I exhale slowly. “Of course you can.”
“How much did you spend on this?”
I hesitate, then say, “It wasn’t cheap, if that’s what you’re asking. But again, it’s really not a big deal.”
“I can’t—”
“It should fit you. And if not, we can have it altered.”
Riley opens her mouth to protest again, then pauses, as if my words have just sunk in. She frowns. “How did you know my size?”
There’s a touch of heat in my voice as I respond quietly, “I’ve run my hands over every inch of you, angel, and I have a good memory. Of course I know your size.”
Riley’s cheeks flush, and for a few moments, she stands there uncertainly, biting her lip. Then, at last, her gaze drops to the floor. “Are you sure about this?”
“I’m certain. It will look stunning on you.”
She takes a deep breath, then nods. “Okay. Fine. I’ll wear it. But on one condition.”
“What is it?”
“The cost of this thing”—she gestures to the garment bag—“had better come out of my salary.”
I give her an amused smirk. “Oh. It won’t. Nice try, though.”
She pouts for a few seconds, but her false scowl quickly gives away to softness. “Thank you,” she murmurs, genuine gratitude in her voice.
She looks like she wishes she could kiss me, and I feel like there’s a flame burning in my chest. God, I wish I could kiss her too.

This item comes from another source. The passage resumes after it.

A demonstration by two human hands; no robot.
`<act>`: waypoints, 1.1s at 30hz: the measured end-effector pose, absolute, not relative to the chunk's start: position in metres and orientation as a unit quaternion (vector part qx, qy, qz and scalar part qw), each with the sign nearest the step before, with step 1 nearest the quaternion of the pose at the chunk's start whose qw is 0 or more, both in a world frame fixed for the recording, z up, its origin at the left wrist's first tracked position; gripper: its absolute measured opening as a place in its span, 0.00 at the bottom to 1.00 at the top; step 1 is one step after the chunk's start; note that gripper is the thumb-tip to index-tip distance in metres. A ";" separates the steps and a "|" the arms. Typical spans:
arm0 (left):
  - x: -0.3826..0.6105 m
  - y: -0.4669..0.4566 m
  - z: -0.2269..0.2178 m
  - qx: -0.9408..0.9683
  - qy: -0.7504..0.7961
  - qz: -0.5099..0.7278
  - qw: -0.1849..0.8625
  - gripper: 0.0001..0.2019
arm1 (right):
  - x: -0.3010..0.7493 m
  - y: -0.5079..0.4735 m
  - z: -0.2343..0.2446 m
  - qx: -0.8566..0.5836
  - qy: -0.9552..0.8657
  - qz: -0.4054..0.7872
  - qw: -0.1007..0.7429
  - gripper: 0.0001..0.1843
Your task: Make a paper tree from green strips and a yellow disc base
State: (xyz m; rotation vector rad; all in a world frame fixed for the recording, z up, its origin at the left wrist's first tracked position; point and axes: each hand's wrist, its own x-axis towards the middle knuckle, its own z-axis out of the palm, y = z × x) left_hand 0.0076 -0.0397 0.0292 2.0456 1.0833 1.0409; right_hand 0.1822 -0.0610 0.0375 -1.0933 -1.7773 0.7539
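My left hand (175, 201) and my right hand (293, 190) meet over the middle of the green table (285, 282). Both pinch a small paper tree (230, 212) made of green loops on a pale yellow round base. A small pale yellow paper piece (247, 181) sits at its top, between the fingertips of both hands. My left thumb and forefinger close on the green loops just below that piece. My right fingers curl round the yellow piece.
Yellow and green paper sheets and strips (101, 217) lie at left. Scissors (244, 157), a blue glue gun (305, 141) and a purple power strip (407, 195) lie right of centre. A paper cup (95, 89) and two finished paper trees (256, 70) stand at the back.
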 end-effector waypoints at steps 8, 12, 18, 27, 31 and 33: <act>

But neither of us moves to close the distance between us, and after a long, loaded moment, she turns and goes back to playing with Archie.
Chapter 26
Riley
On the night of the gala, I get dressed and ready in my room.
It’s been a long time since I had to dress myself up for an occasion, and I don’t think I’ve ever been to an event as fancy as this one, so I pull out all the stops.
Of course, for me, that isn’t much. I wash my hair carefully and blow it dry rather than putting it in the usual high ponytail. It wafts around my shoulders in sleek curtains; I can’t stop running my fingers through it, surprised by the softness.
I use a little bit of makeup, but not much. A slight blush, a little bit of nude eyeshadow, and a tasteful mascara. I don’t want to show up bare-faced, but I don’t want to look like a clown, either.
Figuring out how to walk the line makes me a little nervous. It’s so rare that I try to make myself look presentable like this. Usually, when I’m just working with Archie, my goal is only functionality. I try to get my hair out of the way, and that’s about it.
When I’m finally almost ready, it comes time to put on the dress.
I’m almost afraid of it. It’s been hanging off of the mirror in the corner of my room, waiting for me—almost taunting me.
I know that Cole doesn’t think it’s a big deal, but… well, I know enough about fashion to know how much he must have spent on something like this.
And I know how it must look to other people, him spending that kind of money on his nanny. They certainly won’t think I could afford it for myself.
A trickle of nervousness goes through me. I have to imagine that all of the people at this gala will be just like the other parents at Archie’s daycare—judgmental, wealthy, and able to sniff out imposters like bloodhounds.
I swallow hard, steeling myself, then put on the dress. I didn’t try it on before tonight—I couldn’t bring myself to—but of course, it fits my body perfectly. Cole wasn’t kidding. He must have all of my curves mapped out in his mind.
I turn to face the mirror, and the skirt twirls, the diamonds in the fabric flashing. It’s gorgeous. It hugs my torso and waist, the neckline deep, but still classy. It’s almost certainly the most beautiful thing I’ve ever worn.